Exercise objective: What appears from the first line of the data below through the line containing "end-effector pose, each", both included, should be copied exactly, and nothing else.
++++
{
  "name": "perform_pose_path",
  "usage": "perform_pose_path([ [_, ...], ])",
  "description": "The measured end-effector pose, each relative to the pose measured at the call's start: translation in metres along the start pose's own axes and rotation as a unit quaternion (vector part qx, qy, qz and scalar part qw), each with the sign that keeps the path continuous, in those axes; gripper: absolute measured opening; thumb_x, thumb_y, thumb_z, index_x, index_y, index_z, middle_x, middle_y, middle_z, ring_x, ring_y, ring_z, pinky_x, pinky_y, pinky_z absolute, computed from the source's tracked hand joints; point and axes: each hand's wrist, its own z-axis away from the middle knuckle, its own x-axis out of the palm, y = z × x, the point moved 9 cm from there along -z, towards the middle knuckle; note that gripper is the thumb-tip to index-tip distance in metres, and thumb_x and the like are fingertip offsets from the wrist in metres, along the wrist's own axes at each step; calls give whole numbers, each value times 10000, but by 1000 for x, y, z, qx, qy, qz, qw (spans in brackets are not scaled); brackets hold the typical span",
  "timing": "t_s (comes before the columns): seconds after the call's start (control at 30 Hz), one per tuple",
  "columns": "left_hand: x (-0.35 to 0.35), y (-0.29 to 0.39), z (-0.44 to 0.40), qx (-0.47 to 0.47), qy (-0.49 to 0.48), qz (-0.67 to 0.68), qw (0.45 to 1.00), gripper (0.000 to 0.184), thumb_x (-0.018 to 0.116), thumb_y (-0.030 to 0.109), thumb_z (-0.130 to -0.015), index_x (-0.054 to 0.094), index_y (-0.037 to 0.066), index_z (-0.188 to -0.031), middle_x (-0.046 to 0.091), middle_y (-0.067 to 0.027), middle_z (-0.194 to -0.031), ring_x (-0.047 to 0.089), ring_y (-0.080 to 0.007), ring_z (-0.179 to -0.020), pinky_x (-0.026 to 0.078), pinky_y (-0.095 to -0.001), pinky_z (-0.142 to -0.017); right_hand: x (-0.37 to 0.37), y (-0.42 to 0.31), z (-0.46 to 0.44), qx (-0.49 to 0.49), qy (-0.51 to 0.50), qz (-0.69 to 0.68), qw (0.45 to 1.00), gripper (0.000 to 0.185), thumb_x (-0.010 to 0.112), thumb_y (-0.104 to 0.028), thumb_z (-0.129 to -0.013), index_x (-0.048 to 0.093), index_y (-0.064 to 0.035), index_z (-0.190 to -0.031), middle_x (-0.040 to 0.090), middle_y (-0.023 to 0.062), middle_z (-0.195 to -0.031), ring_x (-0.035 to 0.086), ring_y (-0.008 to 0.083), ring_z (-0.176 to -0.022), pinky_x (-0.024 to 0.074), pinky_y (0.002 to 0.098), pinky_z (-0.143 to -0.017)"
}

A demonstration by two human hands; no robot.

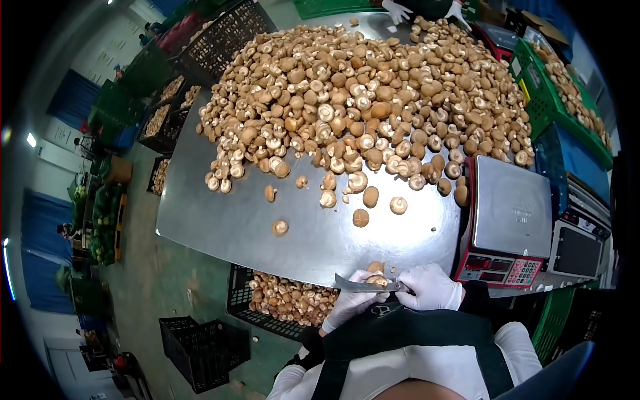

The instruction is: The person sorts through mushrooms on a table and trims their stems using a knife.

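At the near edge of the metal table (267,227), my gloved left hand (350,303) is closed around a shiitake mushroom (379,281). My gloved right hand (432,287) grips a knife (357,286); its curved blade points left and lies across the front of the mushroom, and whether it cuts in I cannot tell. Another brown cap (375,267) shows just beyond my fingers. Several loose mushrooms lie farther in, one with a scored cap (361,218). The big pile of mushrooms (320,100) covers the far part of the table.
On the right stand a red-framed scale (512,207) and a second scale (579,248). A green crate (543,100) of mushrooms sits behind them. Below the table's left edge is a black crate (235,293) of mushrooms. Across the table, another person's gloved hand (397,11) shows.
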Motion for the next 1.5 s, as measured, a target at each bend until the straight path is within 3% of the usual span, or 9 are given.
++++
Output:
{
  "name": "perform_pose_path",
  "usage": "perform_pose_path([ [_, ...], ])",
  "description": "The measured end-effector pose, each relative to the pose measured at the call's start: translation in metres along the start pose's own axes and rotation as a unit quaternion (vector part qx, qy, qz and scalar part qw), each with the sign that keeps the path continuous, in those axes; gripper: absolute measured opening; thumb_x, thumb_y, thumb_z, index_x, index_y, index_z, middle_x, middle_y, middle_z, ring_x, ring_y, ring_z, pinky_x, pinky_y, pinky_z absolute, computed from the source's tracked hand joints; point and axes: each hand's wrist, its own z-axis away from the middle knuckle, its own x-axis out of the palm, y = z × x, the point moved 9 cm from there along -z, towards the middle knuckle; note that gripper is the thumb-tip to index-tip distance in metres, and thumb_x and the like are fingertip offsets from the wrist in metres, along the wrist's own axes at each step; calls give whole numbers, each value times 10000, but by 1000 for x, y, z, qx, qy, qz, qw (spans in brackets are not scaled); brackets hold the typical span",

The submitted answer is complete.